From: Adam Kellas on
Hi,

Looking for suggestions on how to speed up the function below. It's
intended to "re-macroize" the output of make; in other words given a
sequence of command lines generated by make, and a set of make macros,
I need to substitute in the make variables such that "gcc -c -g -O2 -
Wall -DNDEBUG" might become (say) "$(CC) -c $(CFLAGS) $(DFLAGS)", as
much as possible as it was in the original Makefile. The %Variables
hash maps strings to macro names; thus with the above example we would
have

$Variables{'gcc'} = '$(CC)';
$Variables{'-g -O2 -Wall'} = '$(CFLAGS)';
$Variables{'-DNDEBUG'} = '$(DFLAGS)';

Anyway, the function below seems to work but scales very badly and
becomes unusable when enough variables are in use.
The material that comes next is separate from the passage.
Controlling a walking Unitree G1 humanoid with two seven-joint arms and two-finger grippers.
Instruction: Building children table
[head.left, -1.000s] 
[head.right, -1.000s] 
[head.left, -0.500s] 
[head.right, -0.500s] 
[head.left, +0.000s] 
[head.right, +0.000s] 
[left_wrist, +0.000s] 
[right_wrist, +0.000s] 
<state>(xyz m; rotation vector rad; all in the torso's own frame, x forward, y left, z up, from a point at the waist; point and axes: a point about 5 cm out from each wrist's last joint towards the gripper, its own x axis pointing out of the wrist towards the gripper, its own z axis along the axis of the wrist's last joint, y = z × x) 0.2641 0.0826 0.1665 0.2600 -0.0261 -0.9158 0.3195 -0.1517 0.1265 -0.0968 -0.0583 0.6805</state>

Any ideas on how to
write it better?

sub varify {
my $word = shift;
$word =~ s%\$%\$\$%g;
for my $substr (keys %Variables) {
while ((my $start = index($word, $substr)) >= 0) {
substr($word, $start, length($substr)) = $Variables{$substr};
}
}
return $word;
}

Thanks,
AK
From: Jim Gibson on
In article
<688f37dd-7719-4944-a19f-77a60c572804(a)d2g2000yqa.googlegroups.com>,
Adam Kellas <adam.kellas(a)gmail.com> wrote:

> Hi,
>
> Looking for suggestions on how to speed up the function below. It's
> intended to "re-macroize" the output of make; in other words given a
> sequence of command lines generated by make, and a set of make macros,
> I need to substitute in the make variables such that "gcc -c -g -O2 -
> Wall -DNDEBUG" might become (say) "$(CC) -c $(CFLAGS) $(DFLAGS)", as
> much as possible as it was in the original Makefile. The %Variables
> hash maps strings to macro names; thus with the above example we would
> have
>
> $Variables{'gcc'} = '$(CC)';
> $Variables{'-g -O2 -Wall'} = '$(CFLAGS)';
> $Variables{'-DNDEBUG'} = '$(DFLAGS)';
>
> Anyway, the function below seems to work but scales very badly and
> becomes unusable when enough variables are in use. Any ideas on how to
> write it better?
>
> sub varify {
> my $word = shift;
> $word =~ s%\$%\$\$%g;
> for my $substr (keys %Variables) {
> while ((my $start = index($word, $substr)) >= 0) {
> substr($word, $start, length($substr)) = $Variables{$substr};
> }
> }
> return $word;
> }

I don't see how you are going to get much of a speedup. It seems you
are already doing the minimum amount of work with no wasted steps.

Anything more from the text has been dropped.